Conny Kaden, 60 tahun, pendiri Museum G.D.R., mengatakan bahwa meskipun reunifikasi membawa manfaat, ada sisi negatifnya.

Negara sosialis, katanya, selain menawarkan pekerjaan di perusahaan negara yang dijalankan, telah membentuk rasa persatuan melalui pertemuan wajib di klub pemuda, pekerja, dan komunitas. “Saya tidak mengatakan ini tentang mengibarkan bendera G.D.R.,” kata Tuan Kaden. “Tapi kami kehilangan sesuatu, kami kehilangan kekompakan.”

Tuan Kaden mendirikan museumnya yang didedikasikan untuk segala sesuatu tentang G.D.R. pada tahun 2005 dan mengatakan penjualan tiket telah meningkat.

Pertemuan mobil 1 Mei juga semakin populer. Tahun ini, dia memperkirakan telah menyambut hingga 3.500 pengunjung dan ratusan mobil, kemungkinan memecahkan rekor tahun lalu.

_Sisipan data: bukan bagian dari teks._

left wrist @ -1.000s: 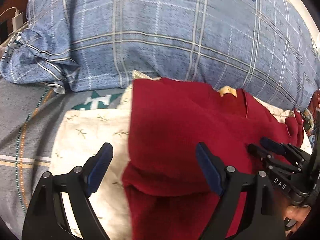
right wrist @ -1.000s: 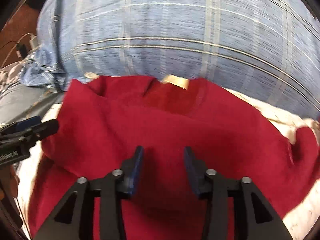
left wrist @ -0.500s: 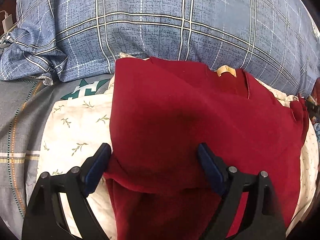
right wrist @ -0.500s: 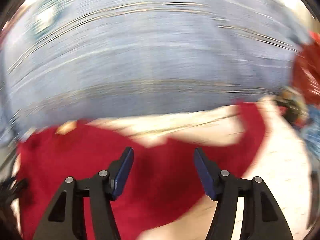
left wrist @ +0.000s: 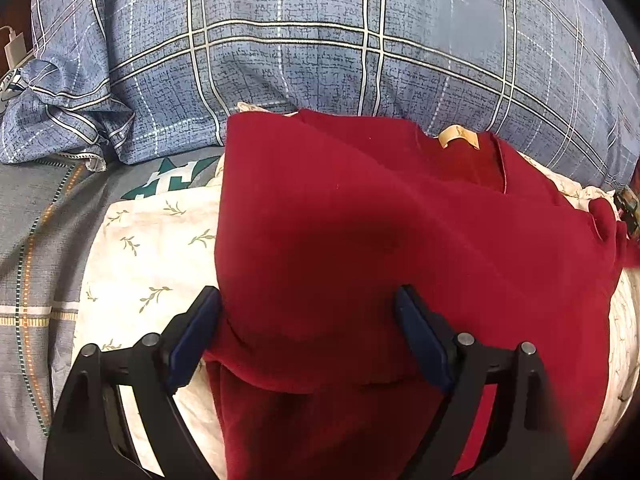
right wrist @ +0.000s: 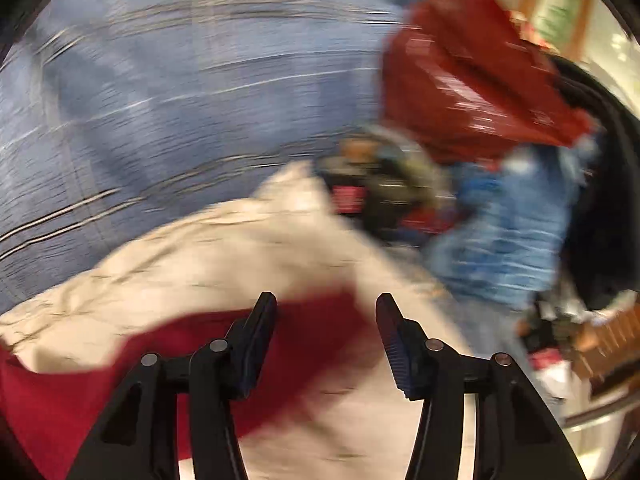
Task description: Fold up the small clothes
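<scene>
Left gripper (left wrist: 308, 316) hovers, fingers wide, over the red sweater (left wrist: 400, 240) lying on the cream cloth (left wrist: 152, 264), plaid pillow (left wrist: 320, 48) at twelve o'clock. Right gripper (right wrist: 326, 320), fingers wide, holds nothing.

Left tool (left wrist: 308, 332): matte black linkage arms with triangular cutouts, round silver pivot screws at the joints, and flat dark-blue pads (left wrist: 192, 336) lining each finger. Right tool (right wrist: 326, 344): same black frame and silver screws, with a ribbed blue pad (right wrist: 394, 344) showing.
</scene>
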A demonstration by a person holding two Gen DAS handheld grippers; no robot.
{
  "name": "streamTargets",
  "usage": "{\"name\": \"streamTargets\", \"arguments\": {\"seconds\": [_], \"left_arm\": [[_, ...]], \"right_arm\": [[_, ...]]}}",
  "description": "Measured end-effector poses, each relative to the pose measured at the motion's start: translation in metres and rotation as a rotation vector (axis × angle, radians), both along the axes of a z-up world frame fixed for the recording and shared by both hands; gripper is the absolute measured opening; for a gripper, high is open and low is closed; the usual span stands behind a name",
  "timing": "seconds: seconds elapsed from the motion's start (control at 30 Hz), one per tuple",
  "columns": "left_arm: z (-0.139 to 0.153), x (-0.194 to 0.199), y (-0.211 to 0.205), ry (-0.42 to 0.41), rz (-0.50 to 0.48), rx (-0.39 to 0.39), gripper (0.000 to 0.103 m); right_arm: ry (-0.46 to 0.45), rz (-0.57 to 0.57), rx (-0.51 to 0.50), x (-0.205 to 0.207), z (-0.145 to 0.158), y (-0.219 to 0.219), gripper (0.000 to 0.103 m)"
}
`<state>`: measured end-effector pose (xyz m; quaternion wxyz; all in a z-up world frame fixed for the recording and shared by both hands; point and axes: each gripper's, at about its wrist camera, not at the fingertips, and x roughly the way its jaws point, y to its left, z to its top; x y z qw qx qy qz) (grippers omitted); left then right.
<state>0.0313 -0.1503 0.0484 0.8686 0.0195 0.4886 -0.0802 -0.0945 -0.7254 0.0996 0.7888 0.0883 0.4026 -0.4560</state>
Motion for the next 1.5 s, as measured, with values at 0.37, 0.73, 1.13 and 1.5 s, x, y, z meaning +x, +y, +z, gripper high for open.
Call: {"name": "streamTargets", "arguments": {"seconds": [0.37,0.73,1.13,1.5], "left_arm": [[0.013,-0.007,0.003,-0.017,0.001,-0.011,0.088],[0.029,-0.012,0.025,-0.047,0.008,-0.034,0.088],[0.064,-0.012,0.055,-0.117,0.109,-0.139,0.088],[0.05,-0.017,0.036,-0.093,0.018,-0.182,0.088]], "right_arm": [[-0.339,0.171,0.624,0.031,-0.016,0.016,0.06],[-0.408,0.167,0.485,0.022,0.013,0.028,0.006],[-0.407,1.032,0.296,0.041,0.117,0.28,0.006],[-0.004,1.196,0.363,0.047,-0.017,0.376,0.036]]}}
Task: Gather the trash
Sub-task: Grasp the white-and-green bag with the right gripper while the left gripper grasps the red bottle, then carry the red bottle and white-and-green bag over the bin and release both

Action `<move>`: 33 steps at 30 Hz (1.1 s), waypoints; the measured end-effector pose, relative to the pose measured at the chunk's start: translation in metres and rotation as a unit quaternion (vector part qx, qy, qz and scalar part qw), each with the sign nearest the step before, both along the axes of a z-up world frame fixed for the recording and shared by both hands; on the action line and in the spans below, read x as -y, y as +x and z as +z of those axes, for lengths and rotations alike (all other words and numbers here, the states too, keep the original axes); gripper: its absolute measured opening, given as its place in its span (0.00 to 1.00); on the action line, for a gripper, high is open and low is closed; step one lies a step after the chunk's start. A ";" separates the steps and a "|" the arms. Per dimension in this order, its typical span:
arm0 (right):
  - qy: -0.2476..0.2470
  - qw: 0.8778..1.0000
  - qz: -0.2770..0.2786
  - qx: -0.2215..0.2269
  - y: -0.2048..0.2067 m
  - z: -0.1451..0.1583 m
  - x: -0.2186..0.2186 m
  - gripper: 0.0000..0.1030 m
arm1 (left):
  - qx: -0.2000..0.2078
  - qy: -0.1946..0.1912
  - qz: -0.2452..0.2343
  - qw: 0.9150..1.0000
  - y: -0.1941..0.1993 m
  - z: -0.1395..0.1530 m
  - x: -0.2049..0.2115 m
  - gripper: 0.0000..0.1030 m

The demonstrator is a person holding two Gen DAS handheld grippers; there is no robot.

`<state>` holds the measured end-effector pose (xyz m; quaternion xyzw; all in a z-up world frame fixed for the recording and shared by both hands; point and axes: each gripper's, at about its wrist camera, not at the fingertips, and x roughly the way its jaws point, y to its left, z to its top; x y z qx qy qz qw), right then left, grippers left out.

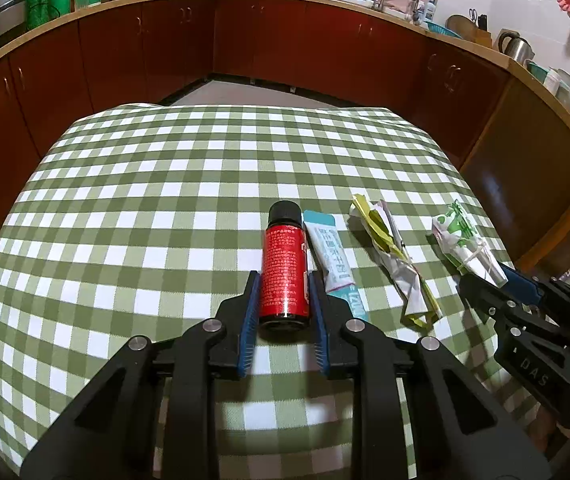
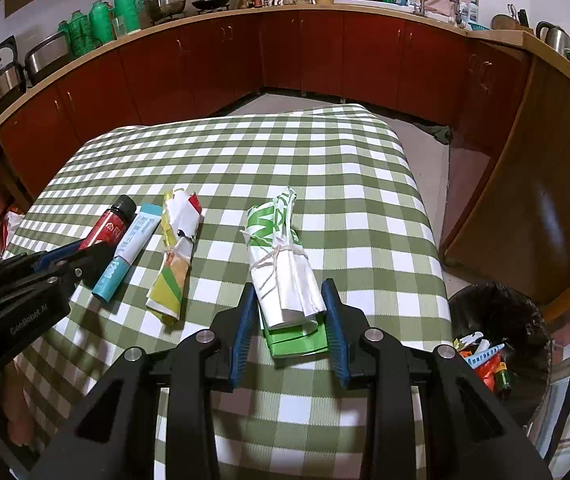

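Observation:
A red bottle (image 1: 283, 240) with a black cap lies on the green-checked tablecloth (image 1: 165, 200), and my left gripper (image 1: 283, 276) is shut on its lower half. Beside it on the right lie a teal sachet (image 1: 335, 260) and a crumpled yellow-white wrapper (image 1: 393, 260). Further right, a green-and-white wrapper bundle (image 2: 281, 252) tied with string sits between my right gripper's (image 2: 289, 284) blue pads, which press its sides. The right wrist view also shows the left gripper (image 2: 85, 248), the bottle (image 2: 113, 220), the sachet (image 2: 129, 252) and the yellow wrapper (image 2: 177, 256).
A bin lined with a black bag (image 2: 501, 320), holding several colourful scraps, stands on the floor off the table's right edge. Red-brown cabinets (image 1: 285, 40) with a cluttered counter ring the table. The far half of the cloth (image 2: 285, 152) is bare.

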<state>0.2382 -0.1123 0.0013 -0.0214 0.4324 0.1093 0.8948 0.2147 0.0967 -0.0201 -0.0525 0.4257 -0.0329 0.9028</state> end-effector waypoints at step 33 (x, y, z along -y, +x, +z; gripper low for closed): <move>0.044 0.997 -0.043 0.035 -0.107 0.021 0.076 0.32 | 0.039 0.019 -0.040 0.998 -0.118 0.035 0.083 0.22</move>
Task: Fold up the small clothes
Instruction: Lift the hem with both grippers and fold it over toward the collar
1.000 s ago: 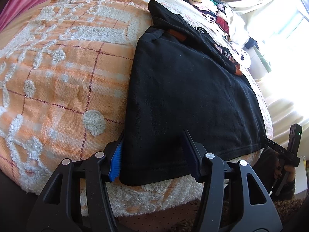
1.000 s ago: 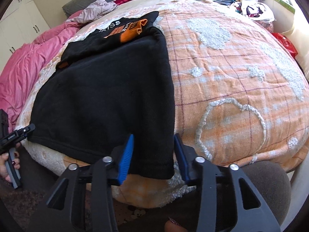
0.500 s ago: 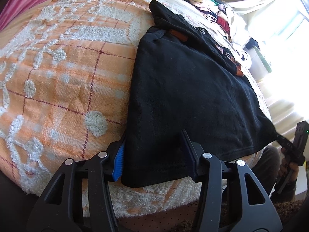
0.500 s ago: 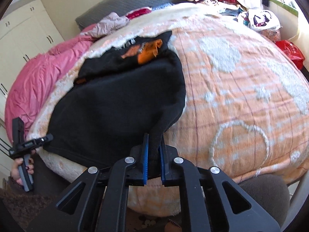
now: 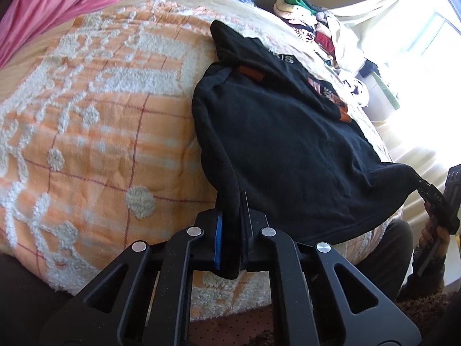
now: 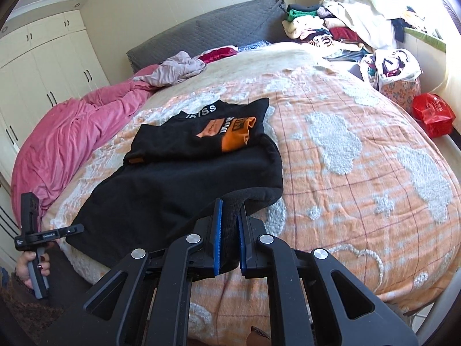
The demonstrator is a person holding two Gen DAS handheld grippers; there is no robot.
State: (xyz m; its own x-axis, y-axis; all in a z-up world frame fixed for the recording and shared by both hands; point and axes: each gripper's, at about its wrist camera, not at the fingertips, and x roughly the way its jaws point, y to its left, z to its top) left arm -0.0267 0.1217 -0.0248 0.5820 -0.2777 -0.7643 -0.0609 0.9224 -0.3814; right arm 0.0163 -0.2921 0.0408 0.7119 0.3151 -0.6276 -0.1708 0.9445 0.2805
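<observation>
Both jaws were apart a sec ago; now the left hand-held gripper (image 5: 232, 230) & right hand-held gripper (image 6: 229, 236) each pinch a near corner of the black top (image 6: 178, 184). Right corner is up off the bed (image 6: 360, 173), so the fold can start. Lots of bare blanket ahead & to the right.

The left wrist view is taken from low at the near edge of the orange-and-white tufted bedspread (image 5: 95, 132), aimed steeply downward and toward the bright curtained window (image 5: 426, 66). The right wrist view is taken from higher up, aimed across the bed toward the grey quilted headboard (image 6: 219, 28) and the cream wardrobe doors (image 6: 43, 66). The black sweatshirt with orange print (image 5: 288, 144) (image 6: 184, 178) is seen close in both views, from opposite corners. Each handheld black gripper is caught at the other view's edge: the right gripper (image 5: 419, 181), the left gripper (image 6: 79, 228).
</observation>
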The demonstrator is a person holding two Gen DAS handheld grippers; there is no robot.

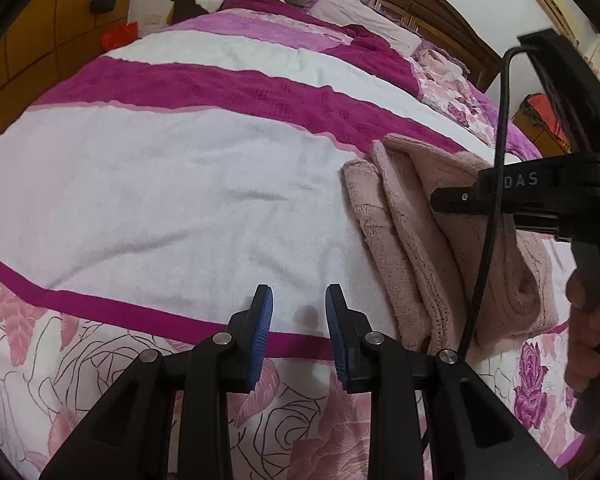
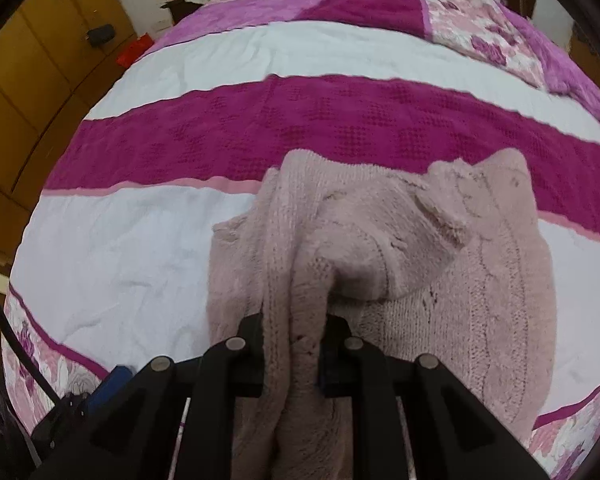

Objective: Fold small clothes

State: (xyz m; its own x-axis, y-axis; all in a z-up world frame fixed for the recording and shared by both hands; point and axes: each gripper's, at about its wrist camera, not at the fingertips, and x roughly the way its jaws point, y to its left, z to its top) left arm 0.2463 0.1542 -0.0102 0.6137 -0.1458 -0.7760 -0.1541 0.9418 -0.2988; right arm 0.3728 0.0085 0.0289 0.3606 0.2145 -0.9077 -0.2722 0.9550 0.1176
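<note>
Pink knit sweater is mid-fold: your right gripper clamps 1 bunched edge. Lay it flat next. Your left gripper stands empty, pads slightly apart.

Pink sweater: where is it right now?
The sweater lies on the striped blanket; the right gripper pinches its near edge.

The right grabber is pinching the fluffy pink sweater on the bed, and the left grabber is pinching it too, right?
Not quite. The right gripper is pinching the pink sweater on the bed, as the right wrist view shows. But the left gripper holds nothing: the left wrist view shows only bedspread between its blue pads, with the sweater off to its side.
</note>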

Pertemuan itu juga menampilkan mobil-mobil Barat. Dua limosin Volvo khusus, digunakan oleh pemimpin rezim Jerman Timur, diparkir di sudut yang mencolok. Di atas radio besar di dalam salah satunya, perekaman siaran radio acak yang direkam secara ilegal pada tahun 1989 diputar berulang kali.

Tuan Röckler, yang berperan sebagai polisi palsu yang membagikan tiket-tiket palsu, besar di barat Jerman, tempat keluarganya pindah setelah kehilangan pekerjaan mereka setelah reunifikasi. Sebagai orang dewasa, ia kembali ke Jerman Timur yang dulu, sebagian karena dia mengatakan hobinya berpakaian sebagai polisi Komunis salah dipahami di Barat.

Dia tidak yakin jika ini sepenuhnya akan dipahami oleh ayahnya yang sekarang telah tiada.

Sambil menunjuk pada pakaiannya yang rapi, ia berkata, “Saya bertanya-tanya apa yang akan dikatakan ayah saya jika dia bisa melihat saya mengenakan ini.”